Exercise description
Pull every line holding the word "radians" out of the data and copy it.

Provided data
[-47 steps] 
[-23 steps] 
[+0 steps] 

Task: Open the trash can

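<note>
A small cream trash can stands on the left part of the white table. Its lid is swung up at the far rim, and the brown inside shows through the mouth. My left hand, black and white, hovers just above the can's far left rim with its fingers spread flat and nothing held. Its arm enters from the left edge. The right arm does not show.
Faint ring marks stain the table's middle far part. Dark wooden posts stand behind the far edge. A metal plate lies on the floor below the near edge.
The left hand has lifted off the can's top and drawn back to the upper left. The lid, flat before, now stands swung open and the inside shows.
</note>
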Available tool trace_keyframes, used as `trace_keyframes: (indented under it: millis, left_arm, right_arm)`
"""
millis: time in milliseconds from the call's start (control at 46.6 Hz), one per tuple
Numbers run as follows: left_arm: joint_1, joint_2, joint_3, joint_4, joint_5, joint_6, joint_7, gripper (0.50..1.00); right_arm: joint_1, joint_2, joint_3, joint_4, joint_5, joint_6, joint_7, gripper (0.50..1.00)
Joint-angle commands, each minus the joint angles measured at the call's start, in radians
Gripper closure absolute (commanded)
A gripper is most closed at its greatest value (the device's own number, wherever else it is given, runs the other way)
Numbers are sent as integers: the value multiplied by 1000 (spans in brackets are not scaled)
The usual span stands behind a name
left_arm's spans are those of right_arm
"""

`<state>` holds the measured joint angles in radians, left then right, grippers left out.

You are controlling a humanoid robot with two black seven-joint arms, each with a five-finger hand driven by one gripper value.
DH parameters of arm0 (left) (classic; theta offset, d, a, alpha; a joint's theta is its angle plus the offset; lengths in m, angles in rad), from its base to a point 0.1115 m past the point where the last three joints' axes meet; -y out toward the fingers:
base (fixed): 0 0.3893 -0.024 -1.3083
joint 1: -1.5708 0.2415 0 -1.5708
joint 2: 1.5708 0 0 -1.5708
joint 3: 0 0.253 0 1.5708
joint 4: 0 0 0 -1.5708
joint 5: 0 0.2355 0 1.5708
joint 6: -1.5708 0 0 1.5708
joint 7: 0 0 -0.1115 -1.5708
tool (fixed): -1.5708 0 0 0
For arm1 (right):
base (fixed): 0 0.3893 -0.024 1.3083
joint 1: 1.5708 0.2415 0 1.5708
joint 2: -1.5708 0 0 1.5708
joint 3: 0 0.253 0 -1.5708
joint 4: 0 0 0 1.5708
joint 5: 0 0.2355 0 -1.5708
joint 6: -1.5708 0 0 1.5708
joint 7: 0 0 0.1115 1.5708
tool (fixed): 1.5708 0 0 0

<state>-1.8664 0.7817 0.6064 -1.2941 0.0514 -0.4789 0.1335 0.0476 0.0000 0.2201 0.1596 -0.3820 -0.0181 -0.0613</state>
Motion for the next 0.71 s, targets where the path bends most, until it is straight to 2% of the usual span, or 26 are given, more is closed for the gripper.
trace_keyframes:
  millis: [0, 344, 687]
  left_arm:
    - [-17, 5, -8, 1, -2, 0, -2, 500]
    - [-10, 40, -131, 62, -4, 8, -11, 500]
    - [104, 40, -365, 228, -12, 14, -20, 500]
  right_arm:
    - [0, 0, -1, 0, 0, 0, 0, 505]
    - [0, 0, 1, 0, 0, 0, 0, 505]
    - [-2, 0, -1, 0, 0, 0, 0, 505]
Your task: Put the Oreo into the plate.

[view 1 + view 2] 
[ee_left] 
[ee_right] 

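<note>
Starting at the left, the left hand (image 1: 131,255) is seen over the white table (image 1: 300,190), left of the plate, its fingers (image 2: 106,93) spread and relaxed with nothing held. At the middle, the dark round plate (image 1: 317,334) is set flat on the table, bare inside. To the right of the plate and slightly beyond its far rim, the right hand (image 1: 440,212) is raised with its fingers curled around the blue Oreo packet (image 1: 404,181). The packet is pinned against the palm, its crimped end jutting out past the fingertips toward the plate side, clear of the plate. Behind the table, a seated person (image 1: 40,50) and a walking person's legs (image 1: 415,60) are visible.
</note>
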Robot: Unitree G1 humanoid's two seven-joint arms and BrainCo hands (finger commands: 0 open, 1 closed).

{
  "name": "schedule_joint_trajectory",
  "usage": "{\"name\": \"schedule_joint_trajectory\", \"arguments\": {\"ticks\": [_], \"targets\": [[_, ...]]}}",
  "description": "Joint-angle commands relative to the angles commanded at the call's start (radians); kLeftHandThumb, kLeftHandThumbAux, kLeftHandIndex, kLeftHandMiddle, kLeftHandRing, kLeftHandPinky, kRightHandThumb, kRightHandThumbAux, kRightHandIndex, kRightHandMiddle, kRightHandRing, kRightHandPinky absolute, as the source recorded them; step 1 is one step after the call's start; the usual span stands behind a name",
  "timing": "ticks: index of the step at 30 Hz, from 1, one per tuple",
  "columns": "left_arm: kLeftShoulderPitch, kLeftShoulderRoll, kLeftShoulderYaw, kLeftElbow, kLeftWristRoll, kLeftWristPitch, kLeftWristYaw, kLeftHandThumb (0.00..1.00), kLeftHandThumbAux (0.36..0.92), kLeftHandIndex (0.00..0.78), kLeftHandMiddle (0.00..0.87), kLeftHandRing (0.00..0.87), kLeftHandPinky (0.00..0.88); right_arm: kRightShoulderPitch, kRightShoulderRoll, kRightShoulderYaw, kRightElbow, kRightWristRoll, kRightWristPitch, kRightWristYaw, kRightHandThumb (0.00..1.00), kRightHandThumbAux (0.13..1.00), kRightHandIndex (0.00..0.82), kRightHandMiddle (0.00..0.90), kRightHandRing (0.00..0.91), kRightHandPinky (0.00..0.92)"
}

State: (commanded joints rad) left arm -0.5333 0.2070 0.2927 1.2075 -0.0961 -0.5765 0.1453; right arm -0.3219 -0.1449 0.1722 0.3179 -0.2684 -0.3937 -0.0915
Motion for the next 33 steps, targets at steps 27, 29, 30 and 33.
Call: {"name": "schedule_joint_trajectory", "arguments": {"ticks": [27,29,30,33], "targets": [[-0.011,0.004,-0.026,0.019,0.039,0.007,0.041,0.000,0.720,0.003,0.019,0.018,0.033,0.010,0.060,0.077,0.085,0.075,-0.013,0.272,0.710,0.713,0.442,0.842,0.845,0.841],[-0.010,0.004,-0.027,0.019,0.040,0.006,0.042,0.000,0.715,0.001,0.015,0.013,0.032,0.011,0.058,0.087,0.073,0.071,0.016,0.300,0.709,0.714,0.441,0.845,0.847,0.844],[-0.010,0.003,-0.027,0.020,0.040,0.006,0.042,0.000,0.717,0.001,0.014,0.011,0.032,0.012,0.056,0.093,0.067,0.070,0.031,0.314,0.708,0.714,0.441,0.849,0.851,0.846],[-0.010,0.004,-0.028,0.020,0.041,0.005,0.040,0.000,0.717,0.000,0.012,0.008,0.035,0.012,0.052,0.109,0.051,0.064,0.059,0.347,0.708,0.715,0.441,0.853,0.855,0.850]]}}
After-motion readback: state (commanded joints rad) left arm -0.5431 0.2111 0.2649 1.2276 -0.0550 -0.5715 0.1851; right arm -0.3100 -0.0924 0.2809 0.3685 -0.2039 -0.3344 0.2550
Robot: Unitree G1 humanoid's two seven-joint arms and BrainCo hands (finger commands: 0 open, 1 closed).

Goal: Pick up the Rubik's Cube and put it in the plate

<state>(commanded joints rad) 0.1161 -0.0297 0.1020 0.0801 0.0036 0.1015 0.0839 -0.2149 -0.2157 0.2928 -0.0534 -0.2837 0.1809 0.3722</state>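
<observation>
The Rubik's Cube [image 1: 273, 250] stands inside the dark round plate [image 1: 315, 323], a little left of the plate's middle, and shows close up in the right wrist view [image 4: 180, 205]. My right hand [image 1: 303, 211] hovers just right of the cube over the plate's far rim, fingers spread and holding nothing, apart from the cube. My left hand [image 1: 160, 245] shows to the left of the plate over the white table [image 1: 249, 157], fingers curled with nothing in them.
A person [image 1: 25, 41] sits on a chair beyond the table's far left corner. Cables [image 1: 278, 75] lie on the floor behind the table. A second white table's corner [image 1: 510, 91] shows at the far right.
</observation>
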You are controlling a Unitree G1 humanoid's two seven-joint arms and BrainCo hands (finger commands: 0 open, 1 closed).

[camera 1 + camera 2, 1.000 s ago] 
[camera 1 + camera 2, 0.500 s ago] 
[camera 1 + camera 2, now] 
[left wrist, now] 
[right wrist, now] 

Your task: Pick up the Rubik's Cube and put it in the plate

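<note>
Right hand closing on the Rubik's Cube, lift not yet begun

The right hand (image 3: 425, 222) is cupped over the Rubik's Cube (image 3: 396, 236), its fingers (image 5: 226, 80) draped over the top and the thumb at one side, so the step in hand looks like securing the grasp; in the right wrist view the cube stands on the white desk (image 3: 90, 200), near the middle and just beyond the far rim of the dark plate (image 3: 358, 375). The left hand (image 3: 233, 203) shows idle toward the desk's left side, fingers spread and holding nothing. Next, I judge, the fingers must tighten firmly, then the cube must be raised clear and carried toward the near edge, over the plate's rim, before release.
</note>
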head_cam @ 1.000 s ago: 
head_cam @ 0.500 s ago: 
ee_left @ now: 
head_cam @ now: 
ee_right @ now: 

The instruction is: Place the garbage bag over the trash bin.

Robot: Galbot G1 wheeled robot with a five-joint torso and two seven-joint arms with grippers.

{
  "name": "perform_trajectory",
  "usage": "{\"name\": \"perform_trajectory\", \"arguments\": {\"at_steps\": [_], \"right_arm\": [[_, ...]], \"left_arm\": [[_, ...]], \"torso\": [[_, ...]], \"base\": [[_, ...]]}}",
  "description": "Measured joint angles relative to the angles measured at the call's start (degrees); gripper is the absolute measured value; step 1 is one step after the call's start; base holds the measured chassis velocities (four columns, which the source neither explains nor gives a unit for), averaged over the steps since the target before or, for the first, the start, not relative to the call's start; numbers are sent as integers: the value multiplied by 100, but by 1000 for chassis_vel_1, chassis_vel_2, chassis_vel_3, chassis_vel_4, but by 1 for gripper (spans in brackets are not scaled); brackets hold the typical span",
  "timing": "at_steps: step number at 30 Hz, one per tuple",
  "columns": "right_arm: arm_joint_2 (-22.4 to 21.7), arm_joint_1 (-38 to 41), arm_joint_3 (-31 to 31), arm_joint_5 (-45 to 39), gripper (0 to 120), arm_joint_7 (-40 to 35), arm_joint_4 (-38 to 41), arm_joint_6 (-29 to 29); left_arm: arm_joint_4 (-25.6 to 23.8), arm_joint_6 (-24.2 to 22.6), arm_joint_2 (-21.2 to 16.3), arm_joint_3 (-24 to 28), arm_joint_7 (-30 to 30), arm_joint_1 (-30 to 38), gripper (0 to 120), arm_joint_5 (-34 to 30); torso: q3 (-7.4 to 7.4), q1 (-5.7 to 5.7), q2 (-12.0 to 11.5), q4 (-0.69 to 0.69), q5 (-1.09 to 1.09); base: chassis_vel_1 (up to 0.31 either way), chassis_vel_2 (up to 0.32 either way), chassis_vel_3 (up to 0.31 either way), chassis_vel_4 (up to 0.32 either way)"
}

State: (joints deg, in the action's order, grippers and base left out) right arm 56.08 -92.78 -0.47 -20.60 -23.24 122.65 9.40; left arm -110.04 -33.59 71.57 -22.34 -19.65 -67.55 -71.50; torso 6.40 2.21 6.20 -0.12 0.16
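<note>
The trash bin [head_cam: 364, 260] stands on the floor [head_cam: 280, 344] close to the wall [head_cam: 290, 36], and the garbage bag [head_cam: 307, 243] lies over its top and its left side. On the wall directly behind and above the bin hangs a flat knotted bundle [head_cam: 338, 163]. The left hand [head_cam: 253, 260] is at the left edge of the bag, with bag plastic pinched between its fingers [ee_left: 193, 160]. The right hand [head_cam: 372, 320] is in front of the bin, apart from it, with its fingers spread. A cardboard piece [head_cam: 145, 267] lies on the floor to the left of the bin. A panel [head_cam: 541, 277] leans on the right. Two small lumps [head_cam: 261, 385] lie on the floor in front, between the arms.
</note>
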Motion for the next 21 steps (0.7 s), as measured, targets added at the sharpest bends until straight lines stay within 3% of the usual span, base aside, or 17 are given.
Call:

Answer for the task
Joint-angle commands, each minus the joint angles measured at the call's start, in radians
`<state>` holds the measured joint angles in radians, left then right, grippers left out.
  "description": "Joint-angle commands relative to the angles commanded at the call's start (radians); kLeftHandThumb, kLeftHandThumbAux, kLeftHandIndex, kLeftHandMiddle, kLeftHandRing, kLeftHandPinky, kRightHandThumb, kRightHandThumbAux, kRightHandIndex, kRightHandMiddle, kRightHandRing, kRightHandPinky absolute, as the source recorded them; step 1 is one step after the call's start; the usual span stands behind a name",

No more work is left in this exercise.